WORK REQUIRED: Find "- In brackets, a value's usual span" and "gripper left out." in the records below. Copy the lines holding them and every line between, exactly, and no others.
------ PROVIDED MATERIAL ------
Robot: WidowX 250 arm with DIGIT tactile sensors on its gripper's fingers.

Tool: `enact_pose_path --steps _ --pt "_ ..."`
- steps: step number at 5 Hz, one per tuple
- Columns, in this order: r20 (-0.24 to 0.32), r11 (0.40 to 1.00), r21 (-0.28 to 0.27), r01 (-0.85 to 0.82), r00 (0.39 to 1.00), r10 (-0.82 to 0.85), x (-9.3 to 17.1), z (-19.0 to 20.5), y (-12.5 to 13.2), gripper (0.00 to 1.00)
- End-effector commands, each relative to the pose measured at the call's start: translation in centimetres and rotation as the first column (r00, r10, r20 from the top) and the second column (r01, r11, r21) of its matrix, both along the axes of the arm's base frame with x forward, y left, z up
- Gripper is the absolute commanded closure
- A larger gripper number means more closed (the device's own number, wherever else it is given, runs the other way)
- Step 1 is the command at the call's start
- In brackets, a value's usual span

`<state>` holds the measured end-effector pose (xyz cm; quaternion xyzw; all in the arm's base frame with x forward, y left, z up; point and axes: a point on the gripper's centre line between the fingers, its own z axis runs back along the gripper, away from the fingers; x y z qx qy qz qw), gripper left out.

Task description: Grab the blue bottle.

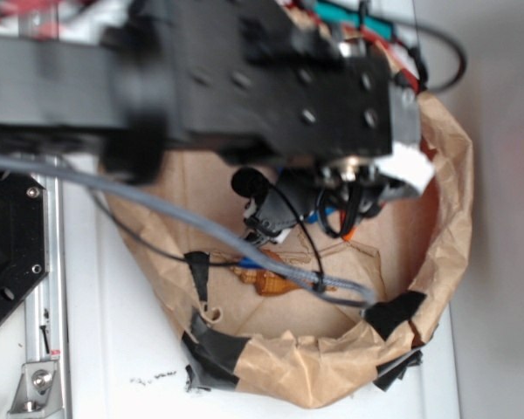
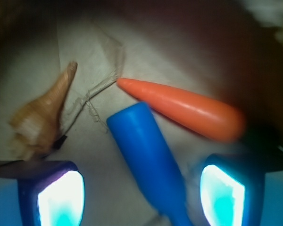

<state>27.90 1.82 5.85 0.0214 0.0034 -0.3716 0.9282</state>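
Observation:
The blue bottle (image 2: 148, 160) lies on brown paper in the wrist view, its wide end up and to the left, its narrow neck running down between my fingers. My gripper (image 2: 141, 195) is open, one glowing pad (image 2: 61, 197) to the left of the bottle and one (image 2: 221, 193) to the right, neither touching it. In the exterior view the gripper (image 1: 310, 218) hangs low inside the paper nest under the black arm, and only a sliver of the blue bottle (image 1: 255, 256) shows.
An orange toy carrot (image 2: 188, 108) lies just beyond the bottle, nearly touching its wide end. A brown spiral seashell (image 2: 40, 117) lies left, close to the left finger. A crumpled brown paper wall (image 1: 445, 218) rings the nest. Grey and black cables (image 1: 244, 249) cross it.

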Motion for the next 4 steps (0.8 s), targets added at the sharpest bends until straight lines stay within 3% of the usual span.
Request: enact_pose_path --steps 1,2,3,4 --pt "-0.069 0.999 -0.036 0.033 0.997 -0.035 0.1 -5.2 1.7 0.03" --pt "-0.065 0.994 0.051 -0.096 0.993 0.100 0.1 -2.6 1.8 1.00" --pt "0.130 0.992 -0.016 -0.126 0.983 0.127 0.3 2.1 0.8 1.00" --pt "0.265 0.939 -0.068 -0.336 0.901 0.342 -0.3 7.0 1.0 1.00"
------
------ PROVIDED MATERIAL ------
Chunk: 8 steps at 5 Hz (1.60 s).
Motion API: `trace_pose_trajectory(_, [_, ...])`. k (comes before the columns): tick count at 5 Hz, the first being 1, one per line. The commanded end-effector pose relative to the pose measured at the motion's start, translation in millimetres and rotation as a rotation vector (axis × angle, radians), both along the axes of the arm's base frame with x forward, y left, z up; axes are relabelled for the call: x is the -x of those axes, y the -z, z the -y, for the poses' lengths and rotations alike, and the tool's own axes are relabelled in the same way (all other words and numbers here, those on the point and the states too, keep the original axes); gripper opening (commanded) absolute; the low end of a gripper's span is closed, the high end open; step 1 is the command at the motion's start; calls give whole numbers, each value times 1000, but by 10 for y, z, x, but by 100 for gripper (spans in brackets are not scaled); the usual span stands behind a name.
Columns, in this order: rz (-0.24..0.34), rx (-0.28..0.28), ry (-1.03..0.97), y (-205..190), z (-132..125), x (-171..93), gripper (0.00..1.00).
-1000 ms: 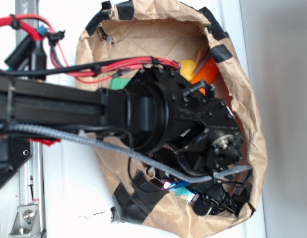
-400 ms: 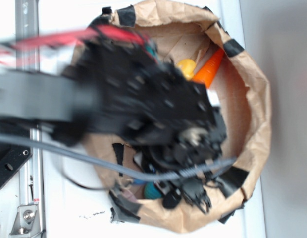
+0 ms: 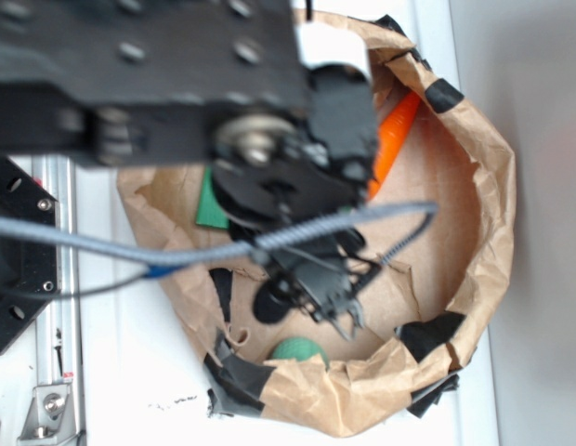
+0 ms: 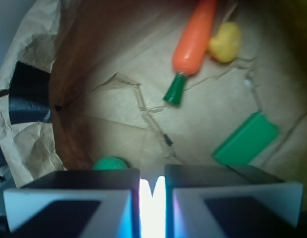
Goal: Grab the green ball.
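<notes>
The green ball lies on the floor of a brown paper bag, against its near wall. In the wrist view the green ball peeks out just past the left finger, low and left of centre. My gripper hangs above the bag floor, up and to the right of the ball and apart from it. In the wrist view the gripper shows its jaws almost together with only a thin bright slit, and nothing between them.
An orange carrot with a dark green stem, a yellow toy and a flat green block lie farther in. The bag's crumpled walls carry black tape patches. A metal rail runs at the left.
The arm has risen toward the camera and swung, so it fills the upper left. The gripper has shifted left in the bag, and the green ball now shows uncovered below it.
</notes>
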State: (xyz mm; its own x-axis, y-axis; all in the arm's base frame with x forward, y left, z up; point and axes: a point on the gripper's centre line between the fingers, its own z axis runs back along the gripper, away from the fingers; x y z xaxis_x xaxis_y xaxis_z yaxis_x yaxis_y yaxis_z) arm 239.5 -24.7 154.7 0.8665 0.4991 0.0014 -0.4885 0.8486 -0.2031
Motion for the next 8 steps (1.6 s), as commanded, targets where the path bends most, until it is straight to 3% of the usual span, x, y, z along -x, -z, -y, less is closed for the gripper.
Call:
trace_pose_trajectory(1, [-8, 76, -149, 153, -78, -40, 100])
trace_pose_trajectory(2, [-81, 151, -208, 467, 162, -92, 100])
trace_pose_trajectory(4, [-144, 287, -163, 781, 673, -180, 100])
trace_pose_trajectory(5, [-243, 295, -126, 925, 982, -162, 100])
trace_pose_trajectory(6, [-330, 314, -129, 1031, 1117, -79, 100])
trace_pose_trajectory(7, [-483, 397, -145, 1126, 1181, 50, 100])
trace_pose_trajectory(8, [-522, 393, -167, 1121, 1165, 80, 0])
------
TASK ANSWER:
- In brackets, a value's usual span

`<state>` holds the measured end-effector pose (xyz cm; quaternion xyzw; all in the arm's base frame with x forward, y left, z up; point and axes: a point on the gripper's centre line between the fingers, its own z axis runs back along the gripper, away from the fingers; x y z qx qy qz qw), gripper left out.

The exercise requires nothing more than what has been given.